*** STORED DATA ***

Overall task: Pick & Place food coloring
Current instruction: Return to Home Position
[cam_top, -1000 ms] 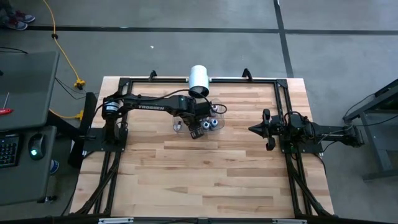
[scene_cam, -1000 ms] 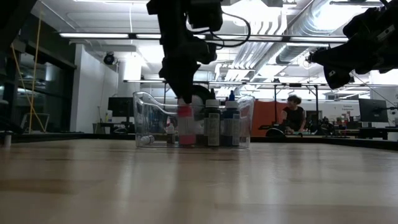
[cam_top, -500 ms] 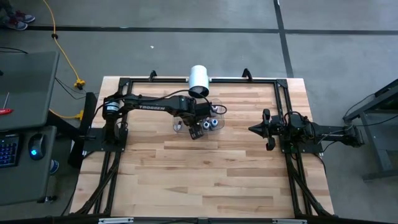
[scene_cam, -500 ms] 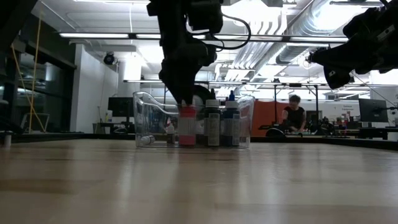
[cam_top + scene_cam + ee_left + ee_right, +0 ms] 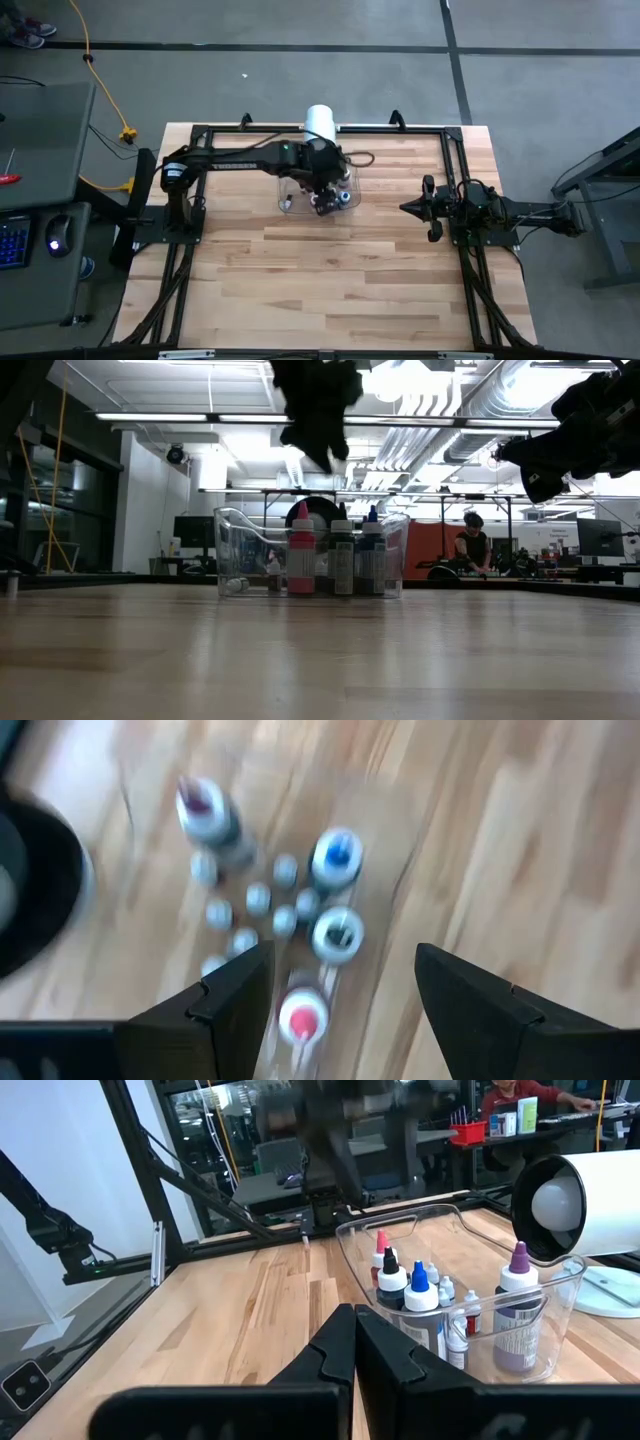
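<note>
Guessing it's the go-home step: food coloring [image 5: 300,560] in the bin [image 5: 235,525], left gripper [image 5: 342,960] spread empty above it, right gripper [image 5: 355,1320] pressed together by the table's [image 5: 350,280] right edge; next, retract clear

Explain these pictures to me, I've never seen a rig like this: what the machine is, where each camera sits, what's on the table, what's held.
It is a robot with two dark arms at a wooden table. One picture looks straight down, one looks level across the tabletop, and two come from wrist cameras. On it stands a clear plastic bin holding small food colouring bottles, with a large white cylinder near it. The left gripper hangs open above the bin, holding nothing. The right gripper waits shut at the right side.
</note>
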Tool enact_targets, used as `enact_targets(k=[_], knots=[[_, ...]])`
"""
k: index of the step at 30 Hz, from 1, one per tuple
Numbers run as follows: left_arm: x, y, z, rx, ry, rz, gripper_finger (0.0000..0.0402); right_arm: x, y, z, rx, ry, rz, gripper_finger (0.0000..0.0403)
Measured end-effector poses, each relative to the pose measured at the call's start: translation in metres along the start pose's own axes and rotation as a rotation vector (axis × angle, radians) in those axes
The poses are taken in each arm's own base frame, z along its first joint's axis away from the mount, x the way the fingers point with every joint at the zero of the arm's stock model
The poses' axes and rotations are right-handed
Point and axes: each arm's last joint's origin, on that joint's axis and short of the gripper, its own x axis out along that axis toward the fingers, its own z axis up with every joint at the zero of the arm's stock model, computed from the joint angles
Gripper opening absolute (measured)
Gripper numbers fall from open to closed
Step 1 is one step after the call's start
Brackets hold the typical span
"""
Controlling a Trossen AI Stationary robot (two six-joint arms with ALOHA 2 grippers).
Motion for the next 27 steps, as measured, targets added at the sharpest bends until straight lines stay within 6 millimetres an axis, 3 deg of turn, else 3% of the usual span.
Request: enact_targets(k=[6,14,18,27], knots=[[-0.058,-0.009,0.020,0.028,-0.198,-0.059,0.0239,0.000,0.000,0.000,0.000,-0.002,0.000,0.0000],[-0.129,-0.025,0.011,0.102,-0.459,-0.146,0.0239,0.000,0.000,0.000,0.000,0.003,-0.001,0.0000],[-0.135,-0.029,0.002,0.119,-0.543,-0.180,0.0239,0.000,0.000,0.000,0.000,0.004,-0.001,0.0000],[-0.115,-0.020,-0.033,0.026,-0.590,-0.220,0.0239,0.001,0.000,-0.001,0.001,0.012,-0.003,0.0000]])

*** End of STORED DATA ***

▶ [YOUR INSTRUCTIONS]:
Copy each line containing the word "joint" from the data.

▶ [OUTPUT FOR THIS EXERCISE]:
The poses are taken in each arm's own base frame, z along its first joint's axis away from the mount, x the way the fingers point with every joint at the zero of the arm's stock model
Point and axes: each arm's last joint's origin, on that joint's axis and short of the gripper, its own x axis out along that axis toward the fingers, its own z axis up with every joint at the zero of the arm's stock model, computed from the joint angles
Controlling a Trossen AI Stationary robot (two six-joint arms with ALOHA 2 grippers).

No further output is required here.